Repeat the lines below exactly as written, please, from the line with "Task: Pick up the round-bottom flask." to the line with "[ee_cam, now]", both lines included, and no others.

##### Records to use #####

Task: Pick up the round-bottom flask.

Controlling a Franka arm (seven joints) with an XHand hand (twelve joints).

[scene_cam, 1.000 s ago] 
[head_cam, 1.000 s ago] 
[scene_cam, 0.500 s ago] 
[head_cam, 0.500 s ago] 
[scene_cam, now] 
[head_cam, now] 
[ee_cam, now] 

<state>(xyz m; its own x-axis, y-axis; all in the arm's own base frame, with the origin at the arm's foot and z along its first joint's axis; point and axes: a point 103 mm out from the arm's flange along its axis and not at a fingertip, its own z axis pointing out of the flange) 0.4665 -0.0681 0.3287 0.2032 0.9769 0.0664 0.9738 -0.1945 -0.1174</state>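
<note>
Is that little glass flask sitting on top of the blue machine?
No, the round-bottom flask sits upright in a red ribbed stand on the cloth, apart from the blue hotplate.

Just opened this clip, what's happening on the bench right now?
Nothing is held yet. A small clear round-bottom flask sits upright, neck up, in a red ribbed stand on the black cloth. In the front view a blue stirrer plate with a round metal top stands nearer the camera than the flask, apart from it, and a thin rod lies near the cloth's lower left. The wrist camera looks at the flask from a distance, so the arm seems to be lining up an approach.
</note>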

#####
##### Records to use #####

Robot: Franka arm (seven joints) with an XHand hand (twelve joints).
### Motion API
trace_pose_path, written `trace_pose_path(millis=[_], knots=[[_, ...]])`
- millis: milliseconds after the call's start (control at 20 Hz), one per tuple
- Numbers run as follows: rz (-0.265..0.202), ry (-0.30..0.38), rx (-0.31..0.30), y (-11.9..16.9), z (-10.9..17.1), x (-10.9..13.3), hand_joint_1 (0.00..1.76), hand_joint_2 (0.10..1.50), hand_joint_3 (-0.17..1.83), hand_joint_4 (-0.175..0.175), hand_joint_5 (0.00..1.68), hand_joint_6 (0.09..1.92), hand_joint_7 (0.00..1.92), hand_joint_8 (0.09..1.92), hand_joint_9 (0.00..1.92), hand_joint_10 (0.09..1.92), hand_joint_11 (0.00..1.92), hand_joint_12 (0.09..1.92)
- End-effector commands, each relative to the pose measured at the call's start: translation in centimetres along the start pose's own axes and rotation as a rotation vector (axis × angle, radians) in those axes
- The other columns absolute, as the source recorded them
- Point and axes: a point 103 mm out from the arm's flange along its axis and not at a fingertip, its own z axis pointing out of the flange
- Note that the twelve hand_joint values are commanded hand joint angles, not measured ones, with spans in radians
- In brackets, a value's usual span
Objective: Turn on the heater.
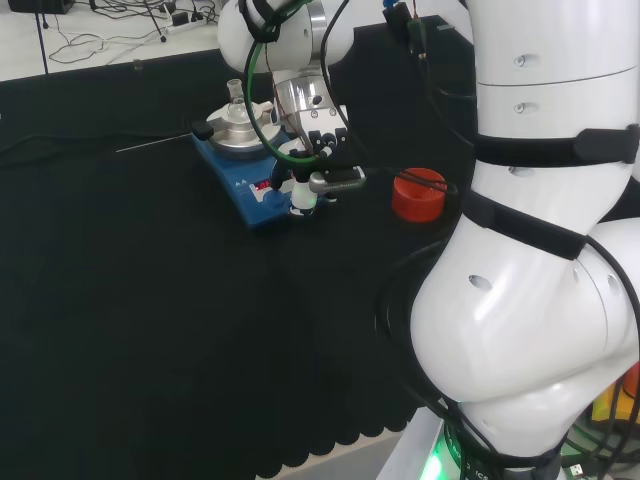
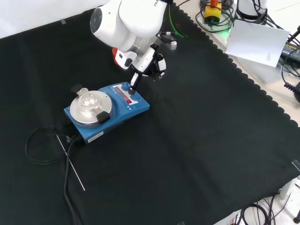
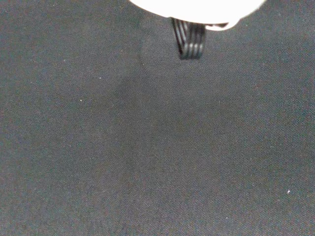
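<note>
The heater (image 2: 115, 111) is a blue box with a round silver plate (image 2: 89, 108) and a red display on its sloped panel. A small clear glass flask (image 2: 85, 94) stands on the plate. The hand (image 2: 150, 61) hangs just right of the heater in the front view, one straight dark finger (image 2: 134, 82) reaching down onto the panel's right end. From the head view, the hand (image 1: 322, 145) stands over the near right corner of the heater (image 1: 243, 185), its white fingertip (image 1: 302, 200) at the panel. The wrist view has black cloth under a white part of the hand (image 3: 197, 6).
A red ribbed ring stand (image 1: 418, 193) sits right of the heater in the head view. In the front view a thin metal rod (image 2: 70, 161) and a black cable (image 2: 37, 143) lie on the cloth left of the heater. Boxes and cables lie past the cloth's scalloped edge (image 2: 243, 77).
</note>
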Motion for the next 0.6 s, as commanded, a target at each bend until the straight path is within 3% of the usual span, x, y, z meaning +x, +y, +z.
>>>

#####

§ Exercise solution
Task: Pick up the round-bottom flask.

Controlling a Franka arm (seven joints) with an XHand hand (twelve joints).

[scene_cam, 1.000 s ago] 
[head_cam, 1.000 s ago] 
[scene_cam, 0.500 s ago] 
[head_cam, 0.500 s ago] 
[scene_cam, now] 
[head_cam, now] 
[ee_cam, now] 

There is no more to this exercise.